• [What you need to do]:
Quote exactly the lines from the start of the entries to the one with "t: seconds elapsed", both ends included.

• [Extracted records]:
++++++++++

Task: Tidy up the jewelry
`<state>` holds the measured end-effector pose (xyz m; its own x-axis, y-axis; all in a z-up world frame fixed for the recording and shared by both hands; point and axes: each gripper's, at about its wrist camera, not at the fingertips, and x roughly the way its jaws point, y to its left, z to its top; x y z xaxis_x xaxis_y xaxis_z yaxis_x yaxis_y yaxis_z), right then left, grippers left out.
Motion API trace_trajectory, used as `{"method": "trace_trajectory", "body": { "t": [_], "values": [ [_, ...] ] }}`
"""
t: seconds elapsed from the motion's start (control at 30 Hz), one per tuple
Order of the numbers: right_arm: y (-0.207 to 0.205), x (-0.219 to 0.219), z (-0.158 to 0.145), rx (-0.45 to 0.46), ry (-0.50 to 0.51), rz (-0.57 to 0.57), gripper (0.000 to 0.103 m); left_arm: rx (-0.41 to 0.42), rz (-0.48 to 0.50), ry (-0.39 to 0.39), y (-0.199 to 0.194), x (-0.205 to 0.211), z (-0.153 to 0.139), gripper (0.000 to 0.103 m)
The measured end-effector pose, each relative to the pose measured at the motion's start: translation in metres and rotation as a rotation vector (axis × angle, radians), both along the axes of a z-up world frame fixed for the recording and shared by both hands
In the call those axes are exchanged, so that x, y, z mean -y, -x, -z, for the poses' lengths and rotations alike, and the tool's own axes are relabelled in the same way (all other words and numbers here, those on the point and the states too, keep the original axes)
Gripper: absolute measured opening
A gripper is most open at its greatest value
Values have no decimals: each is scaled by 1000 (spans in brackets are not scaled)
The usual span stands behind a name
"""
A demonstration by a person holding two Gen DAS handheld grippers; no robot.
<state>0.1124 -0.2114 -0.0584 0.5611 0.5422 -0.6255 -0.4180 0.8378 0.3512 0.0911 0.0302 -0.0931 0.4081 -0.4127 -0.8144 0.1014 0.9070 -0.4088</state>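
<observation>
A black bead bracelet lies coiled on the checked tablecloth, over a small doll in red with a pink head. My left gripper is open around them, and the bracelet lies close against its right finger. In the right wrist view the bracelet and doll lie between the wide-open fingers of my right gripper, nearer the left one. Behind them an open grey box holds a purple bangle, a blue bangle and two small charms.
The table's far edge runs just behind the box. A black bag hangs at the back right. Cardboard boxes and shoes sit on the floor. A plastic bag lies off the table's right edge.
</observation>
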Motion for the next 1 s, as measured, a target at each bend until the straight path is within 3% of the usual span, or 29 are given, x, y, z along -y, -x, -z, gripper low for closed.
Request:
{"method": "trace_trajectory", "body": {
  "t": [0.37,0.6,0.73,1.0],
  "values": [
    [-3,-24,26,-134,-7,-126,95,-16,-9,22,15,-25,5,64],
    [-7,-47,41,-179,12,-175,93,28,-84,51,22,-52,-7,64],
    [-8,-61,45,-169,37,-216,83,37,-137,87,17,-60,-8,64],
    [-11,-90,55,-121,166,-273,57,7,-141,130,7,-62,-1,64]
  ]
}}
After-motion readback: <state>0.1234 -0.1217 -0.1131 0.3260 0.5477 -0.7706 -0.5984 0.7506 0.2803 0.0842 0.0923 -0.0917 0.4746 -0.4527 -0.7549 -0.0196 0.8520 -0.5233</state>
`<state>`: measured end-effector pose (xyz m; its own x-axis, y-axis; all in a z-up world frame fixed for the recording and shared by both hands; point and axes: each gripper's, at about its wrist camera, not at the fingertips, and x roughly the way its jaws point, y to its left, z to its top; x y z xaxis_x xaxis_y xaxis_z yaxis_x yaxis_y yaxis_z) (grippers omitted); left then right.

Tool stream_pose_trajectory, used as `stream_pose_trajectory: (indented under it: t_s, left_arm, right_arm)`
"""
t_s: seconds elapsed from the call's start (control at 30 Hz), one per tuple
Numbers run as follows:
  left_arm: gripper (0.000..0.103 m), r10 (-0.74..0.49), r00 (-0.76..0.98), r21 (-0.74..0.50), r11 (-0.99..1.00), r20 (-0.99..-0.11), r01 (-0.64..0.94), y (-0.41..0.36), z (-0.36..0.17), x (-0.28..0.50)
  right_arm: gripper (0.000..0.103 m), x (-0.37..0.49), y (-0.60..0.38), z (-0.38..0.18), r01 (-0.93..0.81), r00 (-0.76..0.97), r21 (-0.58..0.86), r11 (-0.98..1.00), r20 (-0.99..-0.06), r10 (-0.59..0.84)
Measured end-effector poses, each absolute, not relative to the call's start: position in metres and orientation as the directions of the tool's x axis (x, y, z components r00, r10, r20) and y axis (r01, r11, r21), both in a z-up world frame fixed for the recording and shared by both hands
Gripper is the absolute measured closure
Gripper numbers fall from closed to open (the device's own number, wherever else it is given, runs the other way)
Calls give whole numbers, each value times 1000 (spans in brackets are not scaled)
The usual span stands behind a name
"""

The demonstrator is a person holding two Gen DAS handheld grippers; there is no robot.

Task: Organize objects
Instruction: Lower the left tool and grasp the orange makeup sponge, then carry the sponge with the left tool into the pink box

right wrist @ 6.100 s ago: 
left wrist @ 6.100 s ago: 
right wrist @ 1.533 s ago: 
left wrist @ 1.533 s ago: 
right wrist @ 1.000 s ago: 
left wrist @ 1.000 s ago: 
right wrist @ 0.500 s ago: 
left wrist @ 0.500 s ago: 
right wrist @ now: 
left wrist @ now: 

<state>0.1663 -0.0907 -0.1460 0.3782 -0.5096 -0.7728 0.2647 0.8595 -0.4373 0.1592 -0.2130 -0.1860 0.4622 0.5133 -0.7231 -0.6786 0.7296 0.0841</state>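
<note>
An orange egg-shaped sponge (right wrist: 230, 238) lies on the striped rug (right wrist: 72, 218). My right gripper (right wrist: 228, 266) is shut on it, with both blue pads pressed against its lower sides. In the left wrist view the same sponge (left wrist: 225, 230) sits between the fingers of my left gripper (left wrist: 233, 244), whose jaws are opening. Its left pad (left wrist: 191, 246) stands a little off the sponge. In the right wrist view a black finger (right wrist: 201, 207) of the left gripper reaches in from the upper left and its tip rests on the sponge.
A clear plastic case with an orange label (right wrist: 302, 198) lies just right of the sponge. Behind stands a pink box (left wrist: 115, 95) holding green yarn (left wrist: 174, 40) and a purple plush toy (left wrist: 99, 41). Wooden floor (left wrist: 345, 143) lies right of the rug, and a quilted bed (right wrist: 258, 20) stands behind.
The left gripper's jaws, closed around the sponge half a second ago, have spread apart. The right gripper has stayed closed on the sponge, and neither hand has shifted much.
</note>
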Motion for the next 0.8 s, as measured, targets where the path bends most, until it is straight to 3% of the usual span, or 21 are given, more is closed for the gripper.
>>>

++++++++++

• [Written solution]:
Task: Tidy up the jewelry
`<state>` holds the measured end-effector pose (xyz m; its own x-axis, y-axis; all in a z-up world frame fixed for the recording and shared by both hands; point and axes: each gripper's, at about its wrist camera, not at the fingertips, and x roughly the way its jaws point, y to its left, z to its top; x y z xaxis_x xaxis_y xaxis_z yaxis_x yaxis_y yaxis_z), right then left, grippers left out.
Motion API trace_trajectory, used as `{"method": "trace_trajectory", "body": { "t": [_], "values": [ [_, ...] ] }}`
"""
t: seconds elapsed from the motion's start (control at 30 Hz), one per tuple

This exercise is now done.